Marriage equality: a game of apples and oranges

After Tuesday’s vote in North Carolina, there’s been a lot of tension.  I’ve seen it among my friends and on social media.  It’s on blogs and in the news.  It’s understandable, it feels like a huge blow and a step backwards.  My prayers are with the people of NC that this won’t be the end of the conversation.

One thing I’ve seen, though, that troubles me is the comparisons being made.  The fight for marriage equality has been likened to the fight for the rights of African Americans.  It bothers me for several reasons.  These two issues are apples and oranges.  Certainly, the fact that both involve human rights puts them, in some sense, in the same very broad category.  But otherwise, this is not the same thing at all.

To compare these issues does a disservice to everyone involved.  First, it makes it sound as though we have somehow arrived, that racism is a thing of the past.  Even though we’ve come a long way, there is still more work to be done.  Second, it makes it sound as though African Americans have no stake in marriage equality, as though there isn’t anyone who is both black and gay.  Third, it blatantly ignores some very real distinctions.
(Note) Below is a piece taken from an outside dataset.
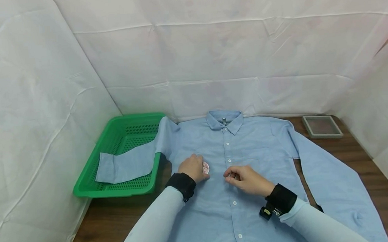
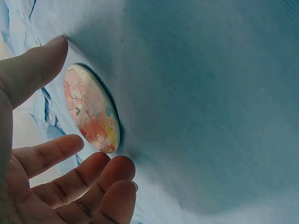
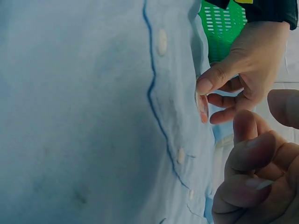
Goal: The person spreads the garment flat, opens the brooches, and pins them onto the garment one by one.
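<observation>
Your left hand [image 1: 193,167] rests on the blue shirt [image 1: 250,147] at frame centre, its grip loosely apart around a round pink badge [image 1: 205,168] lying on the cloth. Your right hand [image 1: 248,179], just right of it by the button placket, has fingers curled; I cannot tell whether it holds anything. One sleeve drapes into the green basket [image 1: 120,142] at left.

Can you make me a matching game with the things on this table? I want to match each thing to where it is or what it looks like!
Things:
1. basket
2. shirt
3. round badge
4. small tray

Descriptions:
A. pink picture on it, lying on the shirt by the left hand
B. green, with one sleeve draped into it
C. grey, at the far right of the table
D. light blue, buttoned, spread flat

Pairs: 1-B, 2-D, 3-A, 4-C
</observation>
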Available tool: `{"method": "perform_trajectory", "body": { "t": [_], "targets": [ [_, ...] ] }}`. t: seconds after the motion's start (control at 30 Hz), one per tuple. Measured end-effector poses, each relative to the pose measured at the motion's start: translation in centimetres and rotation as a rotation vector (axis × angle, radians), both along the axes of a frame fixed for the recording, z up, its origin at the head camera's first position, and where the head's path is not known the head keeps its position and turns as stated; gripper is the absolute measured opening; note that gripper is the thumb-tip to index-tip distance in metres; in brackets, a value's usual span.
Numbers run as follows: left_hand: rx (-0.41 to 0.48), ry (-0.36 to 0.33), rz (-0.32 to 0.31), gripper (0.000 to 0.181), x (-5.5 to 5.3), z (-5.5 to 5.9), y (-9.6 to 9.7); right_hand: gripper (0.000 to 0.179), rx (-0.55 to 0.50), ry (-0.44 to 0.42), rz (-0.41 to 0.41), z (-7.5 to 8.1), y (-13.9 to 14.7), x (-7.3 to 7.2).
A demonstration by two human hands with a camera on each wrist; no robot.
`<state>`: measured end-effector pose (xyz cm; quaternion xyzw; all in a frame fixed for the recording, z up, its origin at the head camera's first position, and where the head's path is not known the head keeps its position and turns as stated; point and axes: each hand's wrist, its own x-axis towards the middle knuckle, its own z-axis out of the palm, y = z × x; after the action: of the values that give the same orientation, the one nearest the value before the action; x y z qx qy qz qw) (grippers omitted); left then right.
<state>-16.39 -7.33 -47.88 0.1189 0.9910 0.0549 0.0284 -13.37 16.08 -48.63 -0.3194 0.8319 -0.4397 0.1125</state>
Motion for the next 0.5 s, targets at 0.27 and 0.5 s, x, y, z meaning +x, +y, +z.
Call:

The ways in which people have been dehumanized based on race are not the same as the ways people have been dehumanized based on sexual orientation.  Playing the comparison game is dangerous here, because it’s divisive rather than uniting.  That doesn’t help anyone.  Finally, it makes it seems as though the only reason gay people deserve rights is because black people have them, rather than because they deserve them on their own.

It’s that last one I want to address here.  When we speak about marriage equality, gay rights, and the moral implications of homosexuality, our arguments must stand on their own merit.  They cannot be based on what someone else has been given.  Our arguments from the Bible cannot be based on what other laws we do or do not obey.  We must examine Scripture, understand context, and reach a conclusion based on that, not on a convoluted set of rules about which things it’s okay to ignore.  Otherwise, all we do is go all Dan Savage on the Bible and attempt in our human frailty to simply take out everything we want to label “bullshit.”

There are people a lot smarter than I am who have studied this stuff.  They’ve come to conclusions about what they believe the Bible does and does not say about homosexual orientation and homosexual relationships.  I urge you to look it up for yourself.  And no, I’m not going to do the work for you.  There’s plenty out there, start with a simple web search and a search of the books on Amazon or Barnes & Noble, then go from there.  I spent literally years reading up on this stuff, talking with people, asking questions.  I didn’t just suddenly wake up one day and think, Wow, gay people seem really unhappy that we Christians think they’re sinning.  I guess the answer is to stop thinking they’re sinning.  I had to do much more research than that, because it’s not an experience I’ve lived.  If I do the work for you, you have an excuse to ignore me.  If you do it yourself—and don’t stop the minute you disagree with what you’ve read—you’ll be more likely to make an informed decision of your own.  Even if you continue to disagree, you’ll be doing it because you’ve examined things thoroughly from all sides.

For those of you who are already LGBT allies and have done this work, do me a favor: stop comparing.  Let your arguments stand on their own.  Don’t drag into it all the other things in the Bible that we ignore, or the ways you think this is similar to other human rights issues.  Just like we don’t want the “slippery slope” to be the main argument against marriage equality, we don’t want it to be the main reason for it, either.  Let it be its own issue.  Each ism and phobia deserves its own consideration, independent of resolving the others.

Let’s keep this door open and continue to talk about these things.